VIVAnews - Peluang pemerintah Indonesia menegosiasikan ulang perjanjian perdagangan bebas antara Asean dan China (CAFTA) dapat dilakukan jika pemerintah mengangkat isu depresiasi mata uang China (yuan) terhadap rupiah selama setahun terakhir.
"Indonesia bisa mendesak negosiasi karena adanya depresiasi," kata Kepala Riset PT Recapital Securities Poltak Hotradero dalam media briefing Economic Outlook 2010 di Hotel Shangrila, Jakarta, Rabu, 27 Januari 2010.
Data Recapital mencatat, mata uang China terhadap tiga mata uang negara berkembang seperti Indonesia, India, dan Brasil sejak setahun terakhir terus mengalami depresiasi.
Untuk mata uang rupiah, depresiasi yuan tercatat mencapai 17-18 persen, rupee India (6 persen), dan real Brasil (22 persen).
Terjadinya depresiasi tersebut menyebabkan harga barang ekspor dari Indonesia ke China lebih tinggi sebesar 17-18 persen. Sementara itu, barang China yang masuk ke Indonesia sebenarnya lebih rendah dengan nilai setara dengan tingkat depresiasi tersebut.
"Ini bisa menjadikan landasan cukup kuat guna melakukan renegosiasi," ujarnya.
Renegosiasi yang dimaksud bisa menyangkut permintaan pemerintah Indonesia agar China diwajibkan menyerap barang dari Indonesia sebesar 17-18 persen.
Poltak mengatakan, langkah tersebut diterapkan oleh pemerintah India yang sudah merenegosiasikan perjanjian perdagangan bebas (free trade agreement/FTA) dengan negara Tirai Bambu tersebut.

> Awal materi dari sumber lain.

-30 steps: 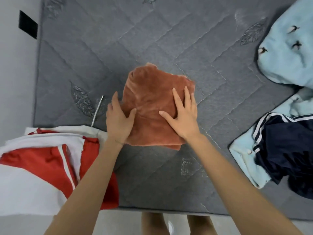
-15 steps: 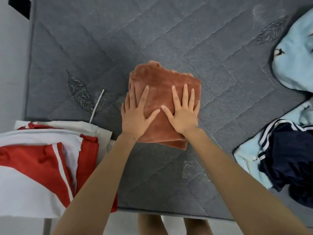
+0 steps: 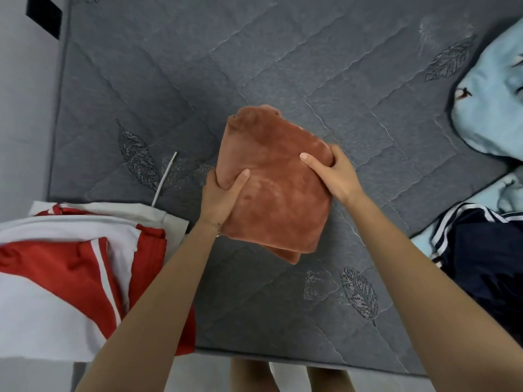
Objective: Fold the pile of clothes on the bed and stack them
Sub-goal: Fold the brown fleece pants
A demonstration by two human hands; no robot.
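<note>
Folded rust garment [image 3: 276, 188], both hands' grip clamping its sides

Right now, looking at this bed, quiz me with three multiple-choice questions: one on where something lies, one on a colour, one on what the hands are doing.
1. Where is the red and white garment?
A. near left corner of the bed
B. far right corner
C. on the floor

2. What colour is the folded cloth in the hands?
A. navy
B. rust brown
C. pale blue

3. How do the left hand and right hand meet the cloth?
A. both off it
B. one holds it
C. both grip its sides

Answers: 1 A, it lies beside the left arm. 2 B, the plush fabric is rust brown. 3 C, each thumb lies on top with the fingers tucked under.
</note>
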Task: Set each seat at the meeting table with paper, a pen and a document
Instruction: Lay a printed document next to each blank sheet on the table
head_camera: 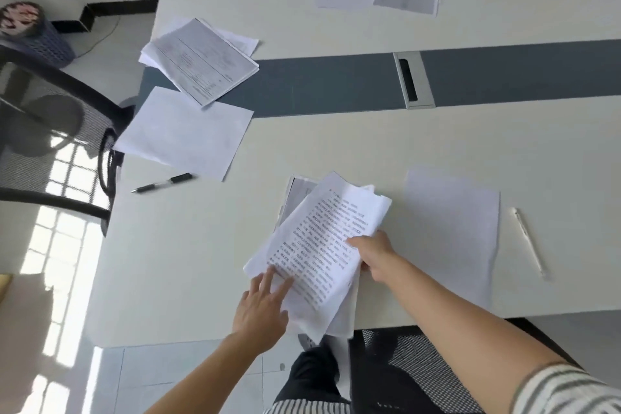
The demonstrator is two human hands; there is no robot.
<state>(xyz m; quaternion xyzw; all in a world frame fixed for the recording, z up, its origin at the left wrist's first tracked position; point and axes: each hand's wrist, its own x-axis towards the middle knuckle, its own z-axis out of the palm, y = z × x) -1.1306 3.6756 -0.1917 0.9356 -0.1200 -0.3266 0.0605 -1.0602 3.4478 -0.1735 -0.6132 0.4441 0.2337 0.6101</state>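
A stack of white printed sheets (322,245) is gripped by the right hand (373,255) and touched by the flat-fingered left hand (262,309) over the pale counter (201,262); far left of both, a dark mesh bin (43,40) is filled with blurred contents.

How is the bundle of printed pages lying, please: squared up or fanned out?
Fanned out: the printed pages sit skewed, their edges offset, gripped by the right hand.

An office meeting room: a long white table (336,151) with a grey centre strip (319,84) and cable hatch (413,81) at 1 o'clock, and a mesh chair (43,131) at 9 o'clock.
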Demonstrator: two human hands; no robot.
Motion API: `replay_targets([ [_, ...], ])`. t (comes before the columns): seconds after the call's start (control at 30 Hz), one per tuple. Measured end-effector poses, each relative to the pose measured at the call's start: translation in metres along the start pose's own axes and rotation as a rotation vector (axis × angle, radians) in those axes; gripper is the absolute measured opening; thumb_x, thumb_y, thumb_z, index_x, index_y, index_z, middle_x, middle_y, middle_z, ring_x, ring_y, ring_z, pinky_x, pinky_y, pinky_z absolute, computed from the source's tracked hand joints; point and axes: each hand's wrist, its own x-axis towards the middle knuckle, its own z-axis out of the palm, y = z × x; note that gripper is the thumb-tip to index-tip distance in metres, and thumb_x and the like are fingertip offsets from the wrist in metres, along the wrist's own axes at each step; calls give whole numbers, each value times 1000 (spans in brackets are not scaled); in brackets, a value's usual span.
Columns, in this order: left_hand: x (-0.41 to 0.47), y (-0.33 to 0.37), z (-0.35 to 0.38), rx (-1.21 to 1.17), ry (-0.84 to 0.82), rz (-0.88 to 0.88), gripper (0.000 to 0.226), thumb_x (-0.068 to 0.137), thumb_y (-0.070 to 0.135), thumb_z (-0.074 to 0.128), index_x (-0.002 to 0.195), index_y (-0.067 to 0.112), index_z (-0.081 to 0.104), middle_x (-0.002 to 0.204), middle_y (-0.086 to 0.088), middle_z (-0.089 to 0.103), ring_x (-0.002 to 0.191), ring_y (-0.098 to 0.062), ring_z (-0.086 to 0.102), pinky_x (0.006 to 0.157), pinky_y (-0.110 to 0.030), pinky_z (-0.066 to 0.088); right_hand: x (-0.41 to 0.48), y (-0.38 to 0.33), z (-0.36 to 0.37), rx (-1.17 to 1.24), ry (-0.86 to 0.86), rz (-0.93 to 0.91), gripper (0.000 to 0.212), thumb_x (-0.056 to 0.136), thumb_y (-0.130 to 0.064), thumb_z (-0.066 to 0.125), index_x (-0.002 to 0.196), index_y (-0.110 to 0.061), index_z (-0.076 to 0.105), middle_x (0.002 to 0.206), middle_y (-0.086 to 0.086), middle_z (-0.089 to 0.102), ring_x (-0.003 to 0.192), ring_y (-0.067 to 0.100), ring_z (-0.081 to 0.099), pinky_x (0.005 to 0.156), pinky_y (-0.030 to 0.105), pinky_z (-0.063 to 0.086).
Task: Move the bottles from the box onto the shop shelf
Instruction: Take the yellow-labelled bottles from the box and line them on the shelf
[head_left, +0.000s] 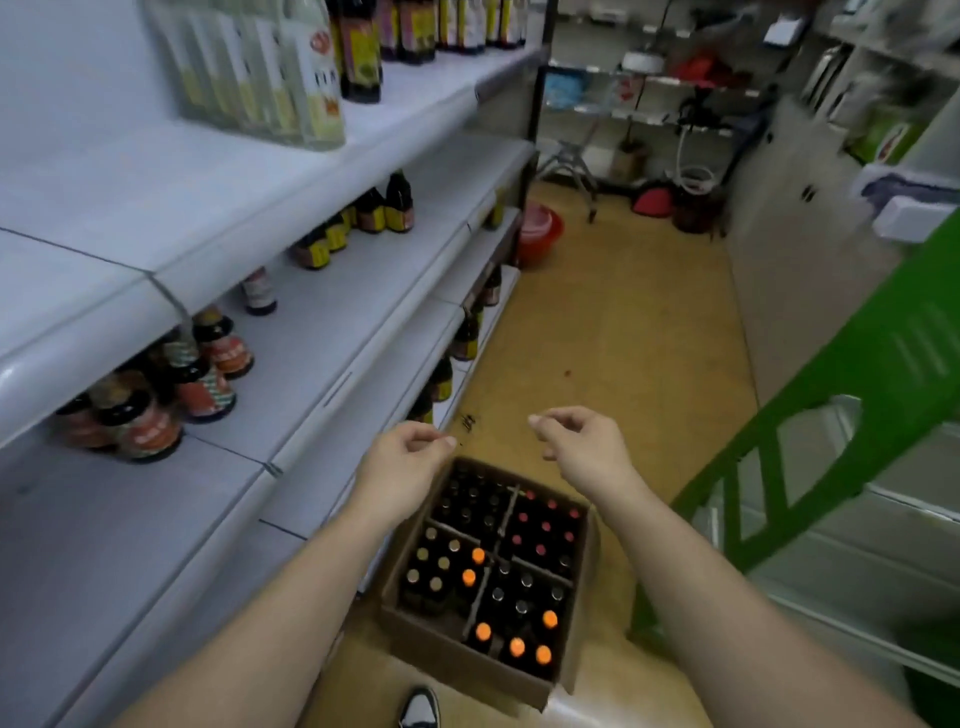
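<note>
A cardboard box (415, 631) stands on the floor below me, split by dividers into four compartments. Several dark bottles (524, 603) with orange, red, gold and black caps stand upright in it. My left hand (408, 457) hovers above the box's far left corner, fingers loosely curled and holding nothing. My right hand (576, 441) hangs above the far right corner, also loosely curled and empty. The white shop shelf (291, 332) runs along my left with dark sauce bottles (150, 415) standing on it.
The top shelf carries pale bottles (291, 88) and dark ones. A green plastic frame (810, 441) stands at my right. A red bucket (540, 234) sits on the yellow floor further along the aisle. My shoe (421, 709) shows near the box.
</note>
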Motion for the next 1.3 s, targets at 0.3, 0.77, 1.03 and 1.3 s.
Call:
replay_targets([
  [0.3,137,-105,26,132,-105,-181,26,97,37,68,117,21,66,101,10,65,91,-7,62,74,-25,48,118,96,71,-10,-27,269,22,95,-36,72,111,-21,70,91,3,75,84,23,74,60,29,55],
  [0.77,240,-380,111,299,-173,-355,10,95,39,68,98,40,58,94,20,63,91,-4,61,86,-36,55,220,346,243,-206,-269,433,16,97,-30,69,112,-28,67,69,-6,71,69,15,69,64,33,55],
  [1.03,276,-535,154,438,-211,-392,24,98,34,64,122,32,65,109,6,72,93,-13,65,75,-29,53,248,488,337,-359,-388,445,31,94,-43,63,123,-32,64,105,-4,72,85,21,69,71,33,54],
  [1.3,303,-612,177,518,-284,-431,54,92,41,66,144,43,49,132,9,66,118,-19,62,93,-37,54,259,552,398,-441,-408,425,49,95,-46,61,140,-48,40,116,-3,71,97,22,68,80,42,58],
])
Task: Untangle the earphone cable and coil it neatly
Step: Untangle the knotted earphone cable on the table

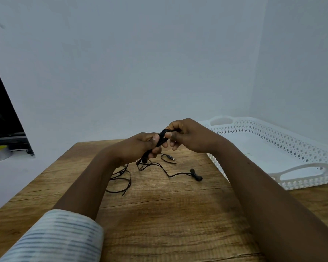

"Meski harus disadari juga jumlah penduduk mungkin menjadi pertimbangan antara kedua negara," kata dia.
Poltak memperkirakan pelemahan nilai tukar yuan tersebut kemungkinan disengaja pemerintah China. Hal tersebut dilakukan agar pemerintah mampu menjaga stabilitas pertumbuhan ekonomi negaranya.
Padahal Organisasi Perdagangan Dunia (WTO) telah memerintahkan China untuk menjaga agar nilai tukar mata uangnya terus menguat.
"Mengapa di tengah pertumbuhan ekonomi China yang terus meningkat tapi mata uangnya mengalami depresiasi," katanya.
Hal tersebut, ujar Poltak, kemungkinan dilakukan agar pertumbuhan ekspor negaranya masih dapat terus tumbuh.
Sebagai informasi, China menggantungkan pertumbuhan ekonominya dari kegiatan ekspor karena konsumsi rumah tangga di dalam negerinya hanya menyumbang sekitar 30 persen pada pertumbuhan ekonomi.